* Collected material
------------------------------------------------

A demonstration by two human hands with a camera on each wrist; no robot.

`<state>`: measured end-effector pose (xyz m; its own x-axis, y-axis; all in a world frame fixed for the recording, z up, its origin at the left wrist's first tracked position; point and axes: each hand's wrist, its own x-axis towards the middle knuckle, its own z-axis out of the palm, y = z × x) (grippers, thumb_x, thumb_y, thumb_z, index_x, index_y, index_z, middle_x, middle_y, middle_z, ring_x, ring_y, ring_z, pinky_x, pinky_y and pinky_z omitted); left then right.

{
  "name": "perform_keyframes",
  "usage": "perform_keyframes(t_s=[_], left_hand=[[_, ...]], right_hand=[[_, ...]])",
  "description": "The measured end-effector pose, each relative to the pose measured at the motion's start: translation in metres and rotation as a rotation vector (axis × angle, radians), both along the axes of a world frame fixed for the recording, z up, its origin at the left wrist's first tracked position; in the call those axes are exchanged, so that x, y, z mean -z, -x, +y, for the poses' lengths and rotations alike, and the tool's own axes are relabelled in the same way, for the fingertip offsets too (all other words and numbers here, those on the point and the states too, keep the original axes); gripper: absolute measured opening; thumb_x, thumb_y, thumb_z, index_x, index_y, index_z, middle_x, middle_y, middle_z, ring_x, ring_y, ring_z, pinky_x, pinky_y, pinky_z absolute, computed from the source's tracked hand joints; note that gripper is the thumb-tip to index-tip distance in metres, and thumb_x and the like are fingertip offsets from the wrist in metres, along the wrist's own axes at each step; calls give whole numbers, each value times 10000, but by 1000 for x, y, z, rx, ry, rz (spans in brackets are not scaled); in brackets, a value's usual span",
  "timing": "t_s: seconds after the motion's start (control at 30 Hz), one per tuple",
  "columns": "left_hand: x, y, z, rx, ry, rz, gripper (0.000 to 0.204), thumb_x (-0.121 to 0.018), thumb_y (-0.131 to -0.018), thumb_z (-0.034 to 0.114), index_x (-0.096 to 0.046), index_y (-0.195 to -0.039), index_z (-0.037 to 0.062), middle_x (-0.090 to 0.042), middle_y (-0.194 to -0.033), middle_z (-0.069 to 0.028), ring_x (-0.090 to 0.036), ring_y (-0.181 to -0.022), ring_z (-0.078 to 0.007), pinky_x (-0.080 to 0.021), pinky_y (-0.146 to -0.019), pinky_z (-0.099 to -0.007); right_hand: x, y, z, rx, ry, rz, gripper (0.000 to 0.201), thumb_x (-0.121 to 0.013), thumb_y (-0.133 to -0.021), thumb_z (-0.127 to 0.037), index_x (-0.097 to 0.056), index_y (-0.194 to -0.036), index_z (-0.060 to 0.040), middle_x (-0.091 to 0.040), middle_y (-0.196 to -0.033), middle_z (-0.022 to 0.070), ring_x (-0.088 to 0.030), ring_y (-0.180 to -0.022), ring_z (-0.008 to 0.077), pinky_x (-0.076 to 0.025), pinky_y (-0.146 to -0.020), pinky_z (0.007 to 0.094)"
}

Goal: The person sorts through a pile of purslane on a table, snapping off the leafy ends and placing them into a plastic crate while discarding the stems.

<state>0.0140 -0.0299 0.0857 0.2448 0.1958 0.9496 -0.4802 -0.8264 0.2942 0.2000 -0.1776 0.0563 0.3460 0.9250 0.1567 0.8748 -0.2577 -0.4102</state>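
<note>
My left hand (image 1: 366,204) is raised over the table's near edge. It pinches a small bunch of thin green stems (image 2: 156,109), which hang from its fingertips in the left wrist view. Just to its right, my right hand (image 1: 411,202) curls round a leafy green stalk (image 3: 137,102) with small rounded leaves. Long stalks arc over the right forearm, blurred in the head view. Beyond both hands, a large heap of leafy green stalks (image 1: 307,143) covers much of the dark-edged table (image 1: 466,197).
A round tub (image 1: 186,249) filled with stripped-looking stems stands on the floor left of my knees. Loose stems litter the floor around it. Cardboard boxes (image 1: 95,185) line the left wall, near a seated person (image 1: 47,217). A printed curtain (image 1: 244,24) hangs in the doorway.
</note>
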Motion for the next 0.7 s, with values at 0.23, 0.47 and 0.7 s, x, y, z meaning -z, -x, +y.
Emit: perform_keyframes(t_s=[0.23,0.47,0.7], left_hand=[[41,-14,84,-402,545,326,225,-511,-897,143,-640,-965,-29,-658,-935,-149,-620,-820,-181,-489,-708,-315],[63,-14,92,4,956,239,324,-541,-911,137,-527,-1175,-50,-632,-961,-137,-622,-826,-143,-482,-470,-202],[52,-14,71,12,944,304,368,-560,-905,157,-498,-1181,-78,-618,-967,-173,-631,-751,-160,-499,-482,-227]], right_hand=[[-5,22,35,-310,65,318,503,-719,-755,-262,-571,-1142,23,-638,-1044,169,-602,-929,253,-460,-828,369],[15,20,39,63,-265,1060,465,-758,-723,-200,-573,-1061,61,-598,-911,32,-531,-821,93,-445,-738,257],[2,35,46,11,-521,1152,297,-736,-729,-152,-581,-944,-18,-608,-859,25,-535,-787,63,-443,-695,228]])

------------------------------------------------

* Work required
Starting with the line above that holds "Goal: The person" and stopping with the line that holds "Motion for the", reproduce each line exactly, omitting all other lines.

* Exercise answer
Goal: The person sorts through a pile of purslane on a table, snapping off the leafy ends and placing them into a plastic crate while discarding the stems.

<state>0.0140 -0.0299 0.0857 0.2448 0.1958 0.9496 -0.4802 -0.8264 0.2942 0.2000 -0.1776 0.0563 0.3460 0.9250 0.1567 0.8748 -0.2577 -0.4102</state>
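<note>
My left hand (image 1: 366,204) is raised over the table's near edge. It pinches a small bunch of thin green stems (image 2: 156,109), which hang from its fingertips in the left wrist view. Just to its right, my right hand (image 1: 411,202) curls round a leafy green stalk (image 3: 137,102) with small rounded leaves. Long stalks arc over the right forearm, blurred in the head view. Beyond both hands, a large heap of leafy green stalks (image 1: 307,143) covers much of the dark-edged table (image 1: 466,197).
A round tub (image 1: 186,249) filled with stripped-looking stems stands on the floor left of my knees. Loose stems litter the floor around it. Cardboard boxes (image 1: 95,185) line the left wall, near a seated person (image 1: 47,217). A printed curtain (image 1: 244,24) hangs in the doorway.
</note>
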Motion for the next 0.7 s, with values at 0.23, 0.47 and 0.7 s, x, y, z meaning -z, -x, +y.

Now the answer is complete.